* **What needs to be done**: Leave out the images; return the rest of the data exactly.

* **Material provided**:
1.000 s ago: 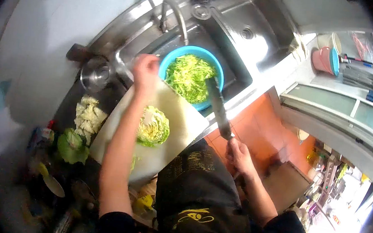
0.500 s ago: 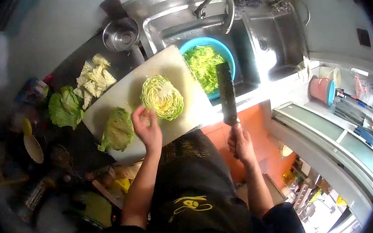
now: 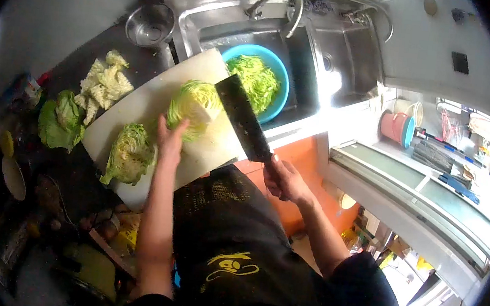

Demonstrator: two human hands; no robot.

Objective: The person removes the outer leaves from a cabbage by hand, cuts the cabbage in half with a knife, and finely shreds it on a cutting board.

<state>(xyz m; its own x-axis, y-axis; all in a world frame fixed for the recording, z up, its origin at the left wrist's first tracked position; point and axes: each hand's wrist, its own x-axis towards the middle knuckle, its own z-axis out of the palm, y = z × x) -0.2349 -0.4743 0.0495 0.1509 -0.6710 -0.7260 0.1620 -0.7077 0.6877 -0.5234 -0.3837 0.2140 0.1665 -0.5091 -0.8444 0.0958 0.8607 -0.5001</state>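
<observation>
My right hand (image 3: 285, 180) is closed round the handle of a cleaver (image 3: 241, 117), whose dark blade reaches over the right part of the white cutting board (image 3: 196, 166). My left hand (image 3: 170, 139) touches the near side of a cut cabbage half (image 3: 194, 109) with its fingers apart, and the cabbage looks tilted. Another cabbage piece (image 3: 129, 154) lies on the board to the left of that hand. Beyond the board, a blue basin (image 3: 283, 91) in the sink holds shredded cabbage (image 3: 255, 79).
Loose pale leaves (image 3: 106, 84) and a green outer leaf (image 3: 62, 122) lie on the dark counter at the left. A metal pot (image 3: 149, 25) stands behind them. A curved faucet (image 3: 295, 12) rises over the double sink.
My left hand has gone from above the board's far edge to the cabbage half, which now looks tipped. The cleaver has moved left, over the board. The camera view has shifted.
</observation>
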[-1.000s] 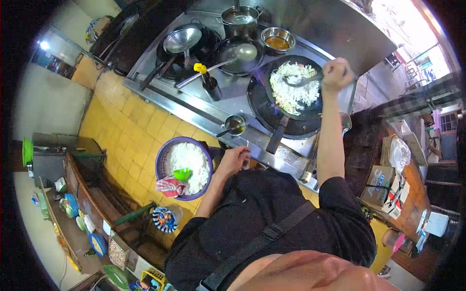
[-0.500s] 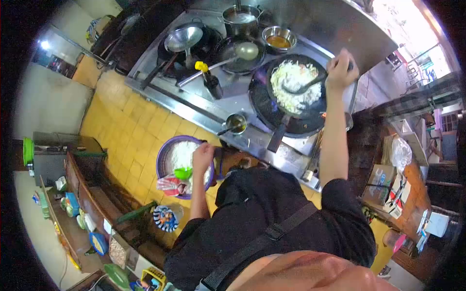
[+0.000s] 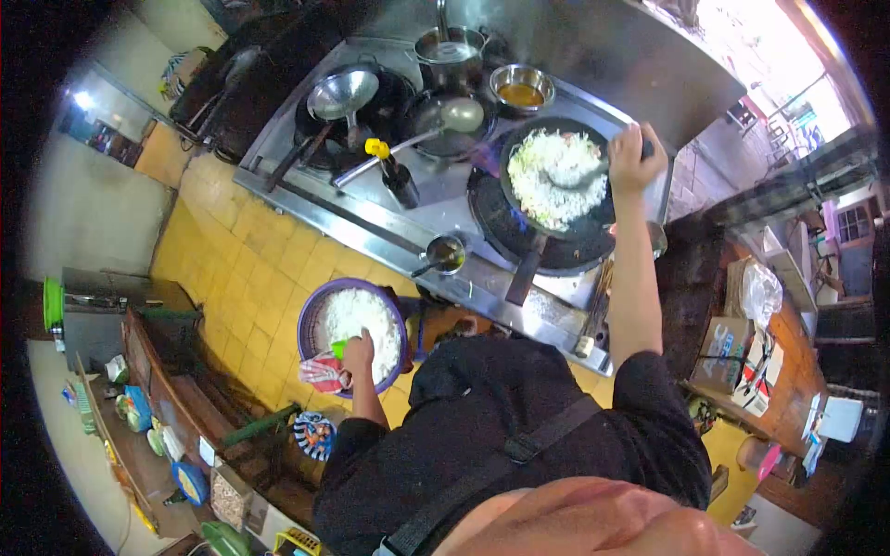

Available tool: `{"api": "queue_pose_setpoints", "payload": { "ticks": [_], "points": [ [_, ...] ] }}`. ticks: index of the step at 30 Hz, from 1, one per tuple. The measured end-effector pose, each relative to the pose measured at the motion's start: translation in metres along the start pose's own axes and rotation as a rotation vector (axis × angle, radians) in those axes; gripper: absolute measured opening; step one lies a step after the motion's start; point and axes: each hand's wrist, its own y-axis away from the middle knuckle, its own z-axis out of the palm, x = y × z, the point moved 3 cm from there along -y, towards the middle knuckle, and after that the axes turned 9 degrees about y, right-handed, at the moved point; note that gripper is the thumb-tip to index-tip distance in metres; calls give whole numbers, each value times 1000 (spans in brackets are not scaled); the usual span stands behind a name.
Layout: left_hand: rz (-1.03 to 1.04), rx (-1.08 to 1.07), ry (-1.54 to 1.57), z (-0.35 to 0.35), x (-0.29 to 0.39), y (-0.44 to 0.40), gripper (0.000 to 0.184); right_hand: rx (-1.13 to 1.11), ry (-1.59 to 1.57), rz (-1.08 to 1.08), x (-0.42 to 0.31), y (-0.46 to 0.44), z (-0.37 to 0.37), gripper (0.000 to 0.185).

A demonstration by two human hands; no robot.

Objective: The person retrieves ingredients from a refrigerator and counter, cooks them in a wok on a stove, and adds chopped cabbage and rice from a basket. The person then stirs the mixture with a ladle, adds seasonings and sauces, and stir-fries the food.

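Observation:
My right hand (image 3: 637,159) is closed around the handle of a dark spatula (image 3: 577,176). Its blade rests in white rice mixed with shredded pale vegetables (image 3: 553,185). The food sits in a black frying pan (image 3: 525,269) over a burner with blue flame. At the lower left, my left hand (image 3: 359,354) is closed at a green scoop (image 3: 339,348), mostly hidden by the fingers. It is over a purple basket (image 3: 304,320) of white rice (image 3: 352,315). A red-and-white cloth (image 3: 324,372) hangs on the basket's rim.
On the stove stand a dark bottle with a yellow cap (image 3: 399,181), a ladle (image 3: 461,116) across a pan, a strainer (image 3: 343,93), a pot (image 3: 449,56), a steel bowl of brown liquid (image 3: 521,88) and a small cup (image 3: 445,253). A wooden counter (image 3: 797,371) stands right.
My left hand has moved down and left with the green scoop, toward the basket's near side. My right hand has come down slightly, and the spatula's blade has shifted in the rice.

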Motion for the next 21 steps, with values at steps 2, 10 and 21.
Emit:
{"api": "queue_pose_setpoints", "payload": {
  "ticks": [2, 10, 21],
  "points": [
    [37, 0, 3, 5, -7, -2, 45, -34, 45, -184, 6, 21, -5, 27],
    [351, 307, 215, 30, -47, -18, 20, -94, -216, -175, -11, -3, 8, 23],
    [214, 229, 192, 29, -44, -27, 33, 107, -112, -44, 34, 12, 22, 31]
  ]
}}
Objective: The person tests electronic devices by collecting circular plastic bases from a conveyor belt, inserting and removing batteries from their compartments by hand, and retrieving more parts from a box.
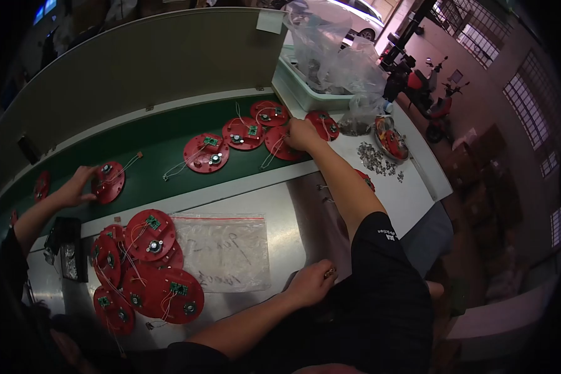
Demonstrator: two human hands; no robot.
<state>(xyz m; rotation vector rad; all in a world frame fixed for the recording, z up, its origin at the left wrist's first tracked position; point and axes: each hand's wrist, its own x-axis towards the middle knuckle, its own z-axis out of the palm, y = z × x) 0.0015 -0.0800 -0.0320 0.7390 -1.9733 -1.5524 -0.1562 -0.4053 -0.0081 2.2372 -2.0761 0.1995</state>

* **Answer below**:
1.000 s ago: 
0.500 s ago: 
now: 

Demonstrator: two human hands; no robot.

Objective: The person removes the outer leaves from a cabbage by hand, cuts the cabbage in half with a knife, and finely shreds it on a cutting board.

<state>(xyz m; its own x-axis, y-axis; all in a world frame fixed for the recording, z up, its origin at the left wrist's first tracked position; point and axes: each hand's wrist, its own x-axis towards the middle knuckle, its own z-axis out of the palm, y = z × x) -0.2349 -0.4743 0.0495 0.1509 -0.6710 -0.7260 0.1620 -0.7077 0.6877 -0.5234 -0.3837 0.2140 0.1665 -0.5091 -0.8444 0.0958 0.8607 -0.5001</state>
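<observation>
My right hand (image 3: 285, 180) is closed round the handle of a cleaver (image 3: 241, 117), whose dark blade reaches over the right part of the white cutting board (image 3: 196, 166). My left hand (image 3: 170, 139) touches the near side of a cut cabbage half (image 3: 194, 109) with its fingers apart, and the cabbage looks tilted. Another cabbage piece (image 3: 129, 154) lies on the board to the left of that hand. Beyond the board, a blue basin (image 3: 283, 91) in the sink holds shredded cabbage (image 3: 255, 79).
Loose pale leaves (image 3: 106, 84) and a green outer leaf (image 3: 62, 122) lie on the dark counter at the left. A metal pot (image 3: 149, 25) stands behind them. A curved faucet (image 3: 295, 12) rises over the double sink.
My left hand has gone from above the board's far edge to the cabbage half, which now looks tipped. The cleaver has moved left, over the board. The camera view has shifted.
</observation>
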[-1.000s] 
[-0.500s] 
[+0.000s] 

Available tool: `{"api": "queue_pose_setpoints", "payload": { "ticks": [_], "points": [ [_, ...] ] }}`. ticks: index of the step at 30 Hz, from 1, one per tuple. The measured end-effector pose, each relative to the pose measured at the motion's start: translation in metres along the start pose's own axes and rotation as a rotation vector (axis × angle, radians) in those axes; gripper: absolute measured opening; step one lies a step after the motion's start; point and axes: each hand's wrist, its own y-axis away from the middle knuckle, its own z-axis out of the palm, x = y × z, the point moved 3 cm from there along -y, towards the middle knuckle, and after that the axes turned 9 degrees about y, right-handed, at the moved point; note that gripper is the thumb-tip to index-tip distance in metres; calls give whole numbers, each value times 1000 (spans in brackets are not scaled); the usual span stands behind a name.
Layout: left_hand: rz (-1.03 to 1.04), rx (-1.08 to 1.07), ry (-1.54 to 1.57), z (-0.35 to 0.35), x (-0.29 to 0.39), y (-0.44 to 0.40), gripper (0.000 to 0.184); right_hand: rx (-1.13 to 1.11), ry (-1.59 to 1.57), rz (-1.08 to 1.08), x (-0.42 to 0.31), y (-0.46 to 0.44), z (-0.37 to 0.37), gripper (0.000 to 0.185).

A demonstration by two human hands; no robot.

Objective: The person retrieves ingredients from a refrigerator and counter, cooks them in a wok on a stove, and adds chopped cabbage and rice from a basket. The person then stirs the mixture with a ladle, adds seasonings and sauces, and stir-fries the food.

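Observation:
My right hand (image 3: 637,159) is closed around the handle of a dark spatula (image 3: 577,176). Its blade rests in white rice mixed with shredded pale vegetables (image 3: 553,185). The food sits in a black frying pan (image 3: 525,269) over a burner with blue flame. At the lower left, my left hand (image 3: 359,354) is closed at a green scoop (image 3: 339,348), mostly hidden by the fingers. It is over a purple basket (image 3: 304,320) of white rice (image 3: 352,315). A red-and-white cloth (image 3: 324,372) hangs on the basket's rim.
On the stove stand a dark bottle with a yellow cap (image 3: 399,181), a ladle (image 3: 461,116) across a pan, a strainer (image 3: 343,93), a pot (image 3: 449,56), a steel bowl of brown liquid (image 3: 521,88) and a small cup (image 3: 445,253). A wooden counter (image 3: 797,371) stands right.
My left hand has moved down and left with the green scoop, toward the basket's near side. My right hand has come down slightly, and the spatula's blade has shifted in the rice.
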
Motion for the next 21 steps, with values at steps 2, 10 and 21.
Emit:
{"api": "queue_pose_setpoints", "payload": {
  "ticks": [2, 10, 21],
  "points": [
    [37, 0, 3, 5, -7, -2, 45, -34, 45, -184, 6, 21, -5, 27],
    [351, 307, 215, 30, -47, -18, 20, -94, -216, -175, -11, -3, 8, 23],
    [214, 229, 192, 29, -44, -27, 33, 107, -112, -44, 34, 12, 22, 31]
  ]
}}
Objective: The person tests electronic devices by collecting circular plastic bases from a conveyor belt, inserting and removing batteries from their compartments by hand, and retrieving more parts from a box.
Demonstrator: two human hands; no robot.
<state>(xyz m; rotation vector rad; all in a world frame fixed for the recording, z up, its origin at the left wrist's first tracked position; point and axes: each hand's wrist, its own x-axis towards the middle knuckle, its own z-axis out of the palm, y = z × x) 0.0015 -0.0800 -0.0320 0.7390 -1.9733 -1.5524 -0.1562 -0.4053 -0.0081 2.2372 -2.0761 0.1995</state>

This exercise has nothing more to it.